Je pense en particulier à celles, mémorables, qu'EMI Classics
vient de remettre sur le marché : il s'agit d'un live réalisé
en 1978 et 1979 au Concertgebow d'Amsterdam et qui offre à
l'amateur l'occasion de réentendre la grande Argentine dans
trois œuvres majeures : Fantasiestücke, op 12, de Schumann,
ainsi que Sonatine et Gaspard de la nuit, de
Ravel. Nous y retrouvons une artiste au meilleur de
sa forme dans des œuvres profondément dissemblables par leur
conception et leur inspiration : l'une extravertie et fantaisiste,
l'autre méditative et crépusculaire. Il n'empêche que Martha
Argerich, servie par une acoustique irréprochable, trouve
à y réunir avec une ferveur égale les prodigieuses richesses
d'une palette capable de restituer aussi bien la joie que
la désolation, l'espièglerie que le tragique, avec un instinct
visionnaire qui emporte d'emblée l'adhésion de l'auditeur
et fait de cette gravure un des plus forts moments de la discographie.
Un jour qu'un
journaliste demandait à Ivry Gitlis : "Qui
est Martha Argerich, pour vous ?", le célèbre violoniste
déclara : "Un des derniers piliers du monde, Jascha
Heifetz disait : "I am a survival", c'est-à-dire pas un survivant,
mais une survivance. Quelqu'un d'unique et dont la trace demeure.

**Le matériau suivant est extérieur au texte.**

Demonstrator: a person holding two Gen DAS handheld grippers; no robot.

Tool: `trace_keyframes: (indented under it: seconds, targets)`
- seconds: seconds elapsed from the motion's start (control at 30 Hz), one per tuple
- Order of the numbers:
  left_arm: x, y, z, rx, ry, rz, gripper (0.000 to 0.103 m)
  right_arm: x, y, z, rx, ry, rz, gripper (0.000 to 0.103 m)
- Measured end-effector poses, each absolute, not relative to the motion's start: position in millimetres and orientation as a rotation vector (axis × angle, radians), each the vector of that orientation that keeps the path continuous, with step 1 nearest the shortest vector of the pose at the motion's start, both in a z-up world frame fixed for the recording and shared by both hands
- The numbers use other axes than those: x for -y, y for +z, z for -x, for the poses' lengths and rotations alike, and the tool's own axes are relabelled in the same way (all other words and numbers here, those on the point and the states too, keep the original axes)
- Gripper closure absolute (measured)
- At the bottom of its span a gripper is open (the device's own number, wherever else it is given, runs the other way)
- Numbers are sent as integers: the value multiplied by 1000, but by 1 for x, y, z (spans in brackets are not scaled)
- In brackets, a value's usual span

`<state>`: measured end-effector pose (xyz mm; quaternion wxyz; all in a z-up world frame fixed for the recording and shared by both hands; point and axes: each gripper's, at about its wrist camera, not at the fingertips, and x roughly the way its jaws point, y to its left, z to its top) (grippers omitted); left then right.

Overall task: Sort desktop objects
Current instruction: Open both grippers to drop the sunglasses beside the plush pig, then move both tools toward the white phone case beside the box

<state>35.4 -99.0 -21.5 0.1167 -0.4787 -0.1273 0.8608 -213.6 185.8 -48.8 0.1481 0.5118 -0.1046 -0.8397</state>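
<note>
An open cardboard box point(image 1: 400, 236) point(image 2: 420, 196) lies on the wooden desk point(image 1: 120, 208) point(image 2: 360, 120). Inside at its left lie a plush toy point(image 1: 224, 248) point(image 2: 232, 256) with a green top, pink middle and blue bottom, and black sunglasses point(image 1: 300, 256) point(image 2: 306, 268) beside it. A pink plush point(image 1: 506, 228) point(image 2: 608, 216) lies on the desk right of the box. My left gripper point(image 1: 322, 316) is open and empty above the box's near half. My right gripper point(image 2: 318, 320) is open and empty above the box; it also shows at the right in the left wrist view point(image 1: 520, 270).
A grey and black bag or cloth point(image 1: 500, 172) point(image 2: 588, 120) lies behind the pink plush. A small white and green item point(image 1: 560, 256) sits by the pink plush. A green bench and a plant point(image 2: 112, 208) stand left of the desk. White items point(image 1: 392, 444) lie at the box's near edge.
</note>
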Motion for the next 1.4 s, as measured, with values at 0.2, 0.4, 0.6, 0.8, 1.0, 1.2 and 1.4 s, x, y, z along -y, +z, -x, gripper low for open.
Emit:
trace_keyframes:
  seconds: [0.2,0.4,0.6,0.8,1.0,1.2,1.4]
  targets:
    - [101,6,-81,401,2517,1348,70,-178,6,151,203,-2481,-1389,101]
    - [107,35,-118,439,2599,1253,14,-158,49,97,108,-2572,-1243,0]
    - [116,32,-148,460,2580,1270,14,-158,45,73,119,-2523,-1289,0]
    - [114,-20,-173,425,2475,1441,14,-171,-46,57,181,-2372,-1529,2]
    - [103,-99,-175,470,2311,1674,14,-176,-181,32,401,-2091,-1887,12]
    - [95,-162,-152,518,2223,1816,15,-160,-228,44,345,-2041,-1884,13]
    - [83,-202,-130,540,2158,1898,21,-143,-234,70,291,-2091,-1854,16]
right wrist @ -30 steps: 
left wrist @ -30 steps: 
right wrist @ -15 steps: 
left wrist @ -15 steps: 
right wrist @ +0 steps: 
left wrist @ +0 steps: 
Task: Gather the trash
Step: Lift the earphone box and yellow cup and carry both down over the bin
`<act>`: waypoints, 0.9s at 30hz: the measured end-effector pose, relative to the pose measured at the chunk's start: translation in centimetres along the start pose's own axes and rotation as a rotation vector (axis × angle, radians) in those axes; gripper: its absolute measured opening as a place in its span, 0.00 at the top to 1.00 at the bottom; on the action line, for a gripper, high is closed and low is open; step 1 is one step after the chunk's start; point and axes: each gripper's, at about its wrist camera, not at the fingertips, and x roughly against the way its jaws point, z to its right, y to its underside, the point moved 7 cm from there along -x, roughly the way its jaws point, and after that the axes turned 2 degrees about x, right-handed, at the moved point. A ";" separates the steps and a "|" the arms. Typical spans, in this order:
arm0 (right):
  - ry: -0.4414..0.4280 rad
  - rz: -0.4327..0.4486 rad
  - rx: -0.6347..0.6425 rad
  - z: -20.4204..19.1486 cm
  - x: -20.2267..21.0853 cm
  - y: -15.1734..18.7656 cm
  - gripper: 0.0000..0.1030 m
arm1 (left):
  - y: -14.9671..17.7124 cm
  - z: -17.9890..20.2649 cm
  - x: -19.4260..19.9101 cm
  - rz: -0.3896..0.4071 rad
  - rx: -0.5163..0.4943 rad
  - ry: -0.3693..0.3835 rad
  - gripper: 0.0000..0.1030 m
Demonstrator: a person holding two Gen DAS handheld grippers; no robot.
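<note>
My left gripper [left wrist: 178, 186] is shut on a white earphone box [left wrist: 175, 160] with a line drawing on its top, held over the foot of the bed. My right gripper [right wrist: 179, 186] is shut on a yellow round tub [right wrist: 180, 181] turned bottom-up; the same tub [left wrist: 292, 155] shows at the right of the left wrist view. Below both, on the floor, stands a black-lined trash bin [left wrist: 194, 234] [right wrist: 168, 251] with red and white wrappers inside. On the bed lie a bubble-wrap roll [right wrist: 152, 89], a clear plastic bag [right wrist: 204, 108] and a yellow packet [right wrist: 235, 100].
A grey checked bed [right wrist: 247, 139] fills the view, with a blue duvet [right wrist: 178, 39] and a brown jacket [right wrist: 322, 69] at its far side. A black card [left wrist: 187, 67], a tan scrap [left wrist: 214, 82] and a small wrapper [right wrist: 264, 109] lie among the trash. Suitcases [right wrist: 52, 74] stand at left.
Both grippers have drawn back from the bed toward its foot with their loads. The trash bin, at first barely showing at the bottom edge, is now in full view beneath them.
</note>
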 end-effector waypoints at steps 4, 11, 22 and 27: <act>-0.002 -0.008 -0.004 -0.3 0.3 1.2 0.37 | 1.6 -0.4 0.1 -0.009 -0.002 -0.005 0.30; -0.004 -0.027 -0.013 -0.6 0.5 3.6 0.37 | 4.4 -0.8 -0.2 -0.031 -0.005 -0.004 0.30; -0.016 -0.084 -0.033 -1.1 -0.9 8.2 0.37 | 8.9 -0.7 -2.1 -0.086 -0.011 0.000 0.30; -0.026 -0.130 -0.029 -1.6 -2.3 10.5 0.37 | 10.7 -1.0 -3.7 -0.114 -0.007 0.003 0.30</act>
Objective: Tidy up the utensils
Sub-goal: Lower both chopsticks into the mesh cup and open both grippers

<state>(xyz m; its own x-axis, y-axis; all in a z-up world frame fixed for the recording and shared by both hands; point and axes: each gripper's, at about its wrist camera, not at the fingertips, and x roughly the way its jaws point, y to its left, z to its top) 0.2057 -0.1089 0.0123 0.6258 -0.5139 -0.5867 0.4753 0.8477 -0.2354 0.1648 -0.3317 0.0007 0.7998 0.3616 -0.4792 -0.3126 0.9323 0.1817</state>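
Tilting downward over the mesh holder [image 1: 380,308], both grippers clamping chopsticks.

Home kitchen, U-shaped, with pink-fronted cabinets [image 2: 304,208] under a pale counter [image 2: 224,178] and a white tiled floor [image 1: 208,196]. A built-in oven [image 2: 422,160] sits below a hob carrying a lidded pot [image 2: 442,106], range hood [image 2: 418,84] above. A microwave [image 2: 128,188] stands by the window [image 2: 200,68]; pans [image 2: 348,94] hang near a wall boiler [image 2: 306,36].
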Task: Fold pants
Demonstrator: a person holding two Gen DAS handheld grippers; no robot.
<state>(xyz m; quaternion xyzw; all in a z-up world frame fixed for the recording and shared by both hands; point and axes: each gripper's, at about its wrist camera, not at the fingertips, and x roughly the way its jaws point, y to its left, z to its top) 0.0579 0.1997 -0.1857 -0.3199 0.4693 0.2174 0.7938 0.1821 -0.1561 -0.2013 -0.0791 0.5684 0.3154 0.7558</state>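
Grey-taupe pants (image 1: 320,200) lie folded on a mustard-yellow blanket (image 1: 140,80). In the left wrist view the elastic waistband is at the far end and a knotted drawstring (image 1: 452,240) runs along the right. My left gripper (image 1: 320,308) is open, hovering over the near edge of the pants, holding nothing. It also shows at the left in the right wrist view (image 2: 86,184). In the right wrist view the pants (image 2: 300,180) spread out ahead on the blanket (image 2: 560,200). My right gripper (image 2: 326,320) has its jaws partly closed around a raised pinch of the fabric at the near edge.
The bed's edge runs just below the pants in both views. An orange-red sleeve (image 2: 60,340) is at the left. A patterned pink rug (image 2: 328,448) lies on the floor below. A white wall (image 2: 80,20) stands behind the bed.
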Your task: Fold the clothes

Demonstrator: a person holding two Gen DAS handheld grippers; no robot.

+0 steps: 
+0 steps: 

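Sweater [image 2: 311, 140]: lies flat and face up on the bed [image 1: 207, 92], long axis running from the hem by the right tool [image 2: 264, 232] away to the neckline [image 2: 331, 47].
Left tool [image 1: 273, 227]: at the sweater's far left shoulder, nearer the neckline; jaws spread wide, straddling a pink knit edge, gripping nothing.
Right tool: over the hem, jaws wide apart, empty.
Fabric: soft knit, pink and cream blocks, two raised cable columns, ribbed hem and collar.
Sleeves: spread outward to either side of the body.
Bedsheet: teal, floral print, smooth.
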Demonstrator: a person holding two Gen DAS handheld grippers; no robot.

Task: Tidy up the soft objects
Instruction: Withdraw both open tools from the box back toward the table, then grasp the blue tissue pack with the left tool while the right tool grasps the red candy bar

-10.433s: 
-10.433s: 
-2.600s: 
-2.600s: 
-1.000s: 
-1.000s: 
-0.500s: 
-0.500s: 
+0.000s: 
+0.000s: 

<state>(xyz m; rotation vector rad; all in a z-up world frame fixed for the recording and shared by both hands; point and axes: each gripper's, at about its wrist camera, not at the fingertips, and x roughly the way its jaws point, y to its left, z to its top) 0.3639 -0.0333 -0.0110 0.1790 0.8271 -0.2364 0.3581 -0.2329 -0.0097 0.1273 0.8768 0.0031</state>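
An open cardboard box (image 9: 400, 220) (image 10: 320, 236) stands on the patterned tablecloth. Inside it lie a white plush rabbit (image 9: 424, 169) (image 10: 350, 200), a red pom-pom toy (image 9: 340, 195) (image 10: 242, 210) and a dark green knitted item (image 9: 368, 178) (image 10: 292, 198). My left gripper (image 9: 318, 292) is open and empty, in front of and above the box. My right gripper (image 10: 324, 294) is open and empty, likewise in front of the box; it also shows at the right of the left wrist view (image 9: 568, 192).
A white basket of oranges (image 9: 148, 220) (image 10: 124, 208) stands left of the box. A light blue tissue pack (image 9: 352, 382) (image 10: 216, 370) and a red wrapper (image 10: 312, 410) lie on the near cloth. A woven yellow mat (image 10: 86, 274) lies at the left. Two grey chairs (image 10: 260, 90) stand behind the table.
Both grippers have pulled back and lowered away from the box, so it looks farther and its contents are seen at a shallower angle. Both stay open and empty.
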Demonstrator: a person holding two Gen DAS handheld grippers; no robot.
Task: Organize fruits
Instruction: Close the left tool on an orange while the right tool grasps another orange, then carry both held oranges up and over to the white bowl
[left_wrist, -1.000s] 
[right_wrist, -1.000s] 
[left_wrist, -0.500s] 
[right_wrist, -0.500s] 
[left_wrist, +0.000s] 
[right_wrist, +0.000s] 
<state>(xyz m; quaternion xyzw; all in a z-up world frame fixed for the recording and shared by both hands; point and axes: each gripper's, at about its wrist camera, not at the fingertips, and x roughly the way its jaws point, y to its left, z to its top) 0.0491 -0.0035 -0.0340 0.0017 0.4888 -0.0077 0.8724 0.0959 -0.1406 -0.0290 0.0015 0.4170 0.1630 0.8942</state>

Comme ces flaques de pluie après l'orage qui sont le seul
témoin de ce qui vient de se passer. Elle est elle, et les
autres ne le sont pas. Il y a eu Heifetz et les autres, Horowitz
et les autres. Aujourd'hui, il y a Martha et les autres."
Dider
Hénique
Tous
les enregistrements de Martha Argerich sont facilement trouvables
chez Deutsche Grammophon, EMI Classics et Teldec.